SAFETY advice has been issued for anybody planning to catch sight of the Flying Scotsman as it steams through Wellington on Sunday (April 30).

Locomotive No 60103, the world’s most famous steam engine, will travel through the town twice, once in the morning and again in the evening after dark.

It is touring the country as part of its centenary year and on Sunday will pull a Royal Duchy excursion on the mainline track from Bristol Temple Meads to Par, in Cornwall, and back again.

Details of the route and journey times, including positioning moves, were kept secret by tour operator the Railway Touring Company, citing ‘safety reasons’ to avoid overcrowding and incidents of trespass.

But the Wellington Weekly was able to calculate approximate journey times which showed the iconic locomotive was likely to reach Wellington between 10 am and 10.30 am on the down journey, and between 9 pm and 9.20 pm on the return leg.

Now, the Railway Touring Company and the National Railway Museum have asked the newspaper to publish safety advice for those hoping to see the Flying Scotsman locally.
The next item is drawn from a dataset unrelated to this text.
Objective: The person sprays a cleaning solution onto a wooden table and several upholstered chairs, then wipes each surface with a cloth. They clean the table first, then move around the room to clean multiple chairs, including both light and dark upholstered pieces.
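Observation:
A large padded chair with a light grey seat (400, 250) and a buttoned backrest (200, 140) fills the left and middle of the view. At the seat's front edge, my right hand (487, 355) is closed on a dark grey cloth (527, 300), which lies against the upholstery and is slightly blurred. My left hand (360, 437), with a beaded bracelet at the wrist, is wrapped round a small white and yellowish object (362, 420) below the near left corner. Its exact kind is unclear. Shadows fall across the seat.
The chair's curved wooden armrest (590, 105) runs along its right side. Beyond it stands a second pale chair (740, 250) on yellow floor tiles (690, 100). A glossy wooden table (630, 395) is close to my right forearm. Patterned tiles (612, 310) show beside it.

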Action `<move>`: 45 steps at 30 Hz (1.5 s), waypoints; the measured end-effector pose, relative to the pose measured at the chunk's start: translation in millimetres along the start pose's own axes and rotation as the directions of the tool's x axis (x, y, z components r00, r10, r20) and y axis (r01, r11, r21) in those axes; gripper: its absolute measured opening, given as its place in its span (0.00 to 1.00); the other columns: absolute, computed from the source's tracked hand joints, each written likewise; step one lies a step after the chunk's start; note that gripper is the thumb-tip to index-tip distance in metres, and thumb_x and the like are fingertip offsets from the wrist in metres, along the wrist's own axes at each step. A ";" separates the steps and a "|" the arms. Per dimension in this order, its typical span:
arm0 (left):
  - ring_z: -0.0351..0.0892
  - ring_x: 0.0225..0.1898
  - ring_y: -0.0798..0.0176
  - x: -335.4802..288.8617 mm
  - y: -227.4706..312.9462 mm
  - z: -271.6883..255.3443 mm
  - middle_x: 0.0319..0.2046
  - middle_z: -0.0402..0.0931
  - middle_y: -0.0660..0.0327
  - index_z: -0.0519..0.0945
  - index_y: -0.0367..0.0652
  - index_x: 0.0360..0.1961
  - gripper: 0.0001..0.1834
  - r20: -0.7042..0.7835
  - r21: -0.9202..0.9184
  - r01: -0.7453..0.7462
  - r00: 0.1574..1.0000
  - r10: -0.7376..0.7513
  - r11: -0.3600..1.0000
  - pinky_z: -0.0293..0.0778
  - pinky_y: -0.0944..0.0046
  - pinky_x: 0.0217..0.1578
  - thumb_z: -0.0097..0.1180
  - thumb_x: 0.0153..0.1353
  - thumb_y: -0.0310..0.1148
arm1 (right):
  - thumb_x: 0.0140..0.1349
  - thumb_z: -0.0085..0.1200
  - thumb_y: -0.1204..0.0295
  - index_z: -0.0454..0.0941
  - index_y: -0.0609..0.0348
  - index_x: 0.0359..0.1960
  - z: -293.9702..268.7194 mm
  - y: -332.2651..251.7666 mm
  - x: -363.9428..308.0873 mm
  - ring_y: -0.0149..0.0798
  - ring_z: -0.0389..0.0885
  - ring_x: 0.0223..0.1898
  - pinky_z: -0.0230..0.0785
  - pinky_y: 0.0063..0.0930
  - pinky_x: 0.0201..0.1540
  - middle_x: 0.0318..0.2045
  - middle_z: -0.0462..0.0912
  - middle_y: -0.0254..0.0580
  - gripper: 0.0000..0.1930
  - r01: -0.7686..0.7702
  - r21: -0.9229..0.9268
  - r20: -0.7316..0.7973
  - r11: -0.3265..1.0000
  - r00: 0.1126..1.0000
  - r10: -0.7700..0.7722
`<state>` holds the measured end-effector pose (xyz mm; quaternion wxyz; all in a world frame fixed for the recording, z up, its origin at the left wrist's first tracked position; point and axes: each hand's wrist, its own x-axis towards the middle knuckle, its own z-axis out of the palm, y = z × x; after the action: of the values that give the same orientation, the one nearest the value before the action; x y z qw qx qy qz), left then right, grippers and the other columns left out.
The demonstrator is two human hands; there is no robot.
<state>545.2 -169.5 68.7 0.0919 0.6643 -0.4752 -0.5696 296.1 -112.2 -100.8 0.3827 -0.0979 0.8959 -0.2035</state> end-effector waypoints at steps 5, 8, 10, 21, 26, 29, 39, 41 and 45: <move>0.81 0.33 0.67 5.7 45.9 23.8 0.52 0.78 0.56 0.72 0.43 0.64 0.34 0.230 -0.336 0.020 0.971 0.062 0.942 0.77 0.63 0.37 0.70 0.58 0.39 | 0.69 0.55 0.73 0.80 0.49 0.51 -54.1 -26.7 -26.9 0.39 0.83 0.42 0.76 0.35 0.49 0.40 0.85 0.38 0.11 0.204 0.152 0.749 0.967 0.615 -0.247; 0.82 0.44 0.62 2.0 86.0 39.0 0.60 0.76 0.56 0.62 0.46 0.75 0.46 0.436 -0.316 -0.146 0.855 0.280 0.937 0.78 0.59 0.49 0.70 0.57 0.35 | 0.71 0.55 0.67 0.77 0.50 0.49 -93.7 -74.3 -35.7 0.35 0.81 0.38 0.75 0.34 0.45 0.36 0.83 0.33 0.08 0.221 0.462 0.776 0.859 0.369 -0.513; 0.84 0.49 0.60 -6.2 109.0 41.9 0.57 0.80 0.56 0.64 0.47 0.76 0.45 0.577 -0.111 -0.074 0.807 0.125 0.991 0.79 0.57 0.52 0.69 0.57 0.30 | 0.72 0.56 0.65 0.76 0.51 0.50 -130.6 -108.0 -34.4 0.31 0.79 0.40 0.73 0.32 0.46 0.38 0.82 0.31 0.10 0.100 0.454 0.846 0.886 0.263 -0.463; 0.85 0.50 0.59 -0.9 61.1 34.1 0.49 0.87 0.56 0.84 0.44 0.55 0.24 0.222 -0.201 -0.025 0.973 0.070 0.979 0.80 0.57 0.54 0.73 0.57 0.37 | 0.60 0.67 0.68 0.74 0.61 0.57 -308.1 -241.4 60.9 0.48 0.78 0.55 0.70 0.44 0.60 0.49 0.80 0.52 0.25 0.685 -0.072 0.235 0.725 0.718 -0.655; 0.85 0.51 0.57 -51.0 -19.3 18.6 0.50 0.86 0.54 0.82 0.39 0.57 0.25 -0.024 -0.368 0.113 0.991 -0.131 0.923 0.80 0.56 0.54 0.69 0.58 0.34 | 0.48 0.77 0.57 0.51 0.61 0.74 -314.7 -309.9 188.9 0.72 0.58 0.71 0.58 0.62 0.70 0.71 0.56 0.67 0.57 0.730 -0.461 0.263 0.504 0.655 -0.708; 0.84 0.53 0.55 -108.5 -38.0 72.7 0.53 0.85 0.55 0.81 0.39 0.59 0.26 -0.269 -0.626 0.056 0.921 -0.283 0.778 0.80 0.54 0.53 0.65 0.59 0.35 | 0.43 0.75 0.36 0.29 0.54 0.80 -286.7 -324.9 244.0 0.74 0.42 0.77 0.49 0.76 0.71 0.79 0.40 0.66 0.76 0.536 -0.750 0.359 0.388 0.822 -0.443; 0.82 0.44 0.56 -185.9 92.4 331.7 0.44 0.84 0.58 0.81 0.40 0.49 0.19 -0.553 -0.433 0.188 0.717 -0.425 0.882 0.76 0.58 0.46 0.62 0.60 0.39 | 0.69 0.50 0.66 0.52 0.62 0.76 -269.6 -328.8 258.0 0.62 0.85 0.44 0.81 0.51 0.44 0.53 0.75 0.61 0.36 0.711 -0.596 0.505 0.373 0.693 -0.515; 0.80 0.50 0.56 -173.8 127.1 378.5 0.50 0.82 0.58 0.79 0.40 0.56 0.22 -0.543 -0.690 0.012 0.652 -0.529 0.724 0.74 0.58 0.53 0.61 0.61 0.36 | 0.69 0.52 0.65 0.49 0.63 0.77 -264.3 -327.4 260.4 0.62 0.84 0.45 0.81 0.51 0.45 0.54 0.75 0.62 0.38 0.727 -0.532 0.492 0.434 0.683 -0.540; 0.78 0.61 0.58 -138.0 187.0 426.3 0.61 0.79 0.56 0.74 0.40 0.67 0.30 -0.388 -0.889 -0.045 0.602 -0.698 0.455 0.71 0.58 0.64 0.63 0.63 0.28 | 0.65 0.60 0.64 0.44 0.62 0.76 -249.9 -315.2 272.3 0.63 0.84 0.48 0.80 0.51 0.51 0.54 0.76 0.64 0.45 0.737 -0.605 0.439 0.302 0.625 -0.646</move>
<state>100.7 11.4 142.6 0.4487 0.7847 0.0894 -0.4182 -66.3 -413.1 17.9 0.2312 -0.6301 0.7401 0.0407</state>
They accepted there was ‘considerable interest’ in the Flying Scotsman, but stressed anybody wanting to see it en route should do so from a safe and permitted place.

In a statement, they said: “Trespassing along rail lines or into prohibited areas of railway stations is dangerous.

“It is vital that spectators do not venture onto the railway when Flying Scotsman is on the main line as a full timetable of regular services will also be running. 

“For safety, keep away from the railway line.”

A Network Rail spokesperson said: “Seeing the Flying Scotsman is an exciting event for many people and we want everybody to be able to enjoy the occasion, so we cannot stress enough how important it is to keep safe at the same time.

“It is vital that you watch from a safe distance and do not go on or near the tracks.

“Trespassing on the railway is incredibly dangerous and can have devastating consequences, as well as being illegal.

“You could face a fine of up to £1,000 and be left with a criminal record.

“Please remember to watch from a distance and behave responsibly so that everybody is able to safely enjoy the sight of the historic locomotive.”

Sunday’s outing is one of a number of mainline steam tours with 60103 Flying Scotsman in different regions during 2023, all arranged by The Railway Touring Company.

All seats are sold out with waiting lists in operation.

Officially the first steam locomotive to reach 100 mph, the Flying Scotsman was built at Doncaster in 1923. 

Designed by Sir Nigel Gresley and built for the LNER, the locomotive continued in regular service until 1963 and then later in preservation.

Today, it is owned by the National Railway Museum, in York, and is operated and maintained by Riley and Son (E) Ltd.

Heritage rail operator The Railway Touring Company, which has been organising steam days out for 25 years, said it was delighted to be working with the National Railway Museum to put Flying Scotsman through its paces on the mainline in 2023.

Company managing director Kelly Osborne said: “The Railway Touring Company is very excited to be working in partnership with the National Railway Museum, Riley and Son, and operator West Coast Railways Company for the 2023 celebrations. 

“With kind assistance from all involved, we have designed a programme of mainline steam day tours that will take Flying Scotsman to many parts of England, Scotland, and Wales.”

The National Railway Museum has published a calendar of Flying Scotsman events at

The centenary programme has been supported by Hornby and has been made possible thanks to the National Heritage Memorial Fund.

The Royal Duchy will also run on other dates hauled by other historic steam locomotives, including 46233 Duchess of Sutherland and 45596 Bahamas.

Currently, seats remain available on Sundays, July 30, August 20, and September 10.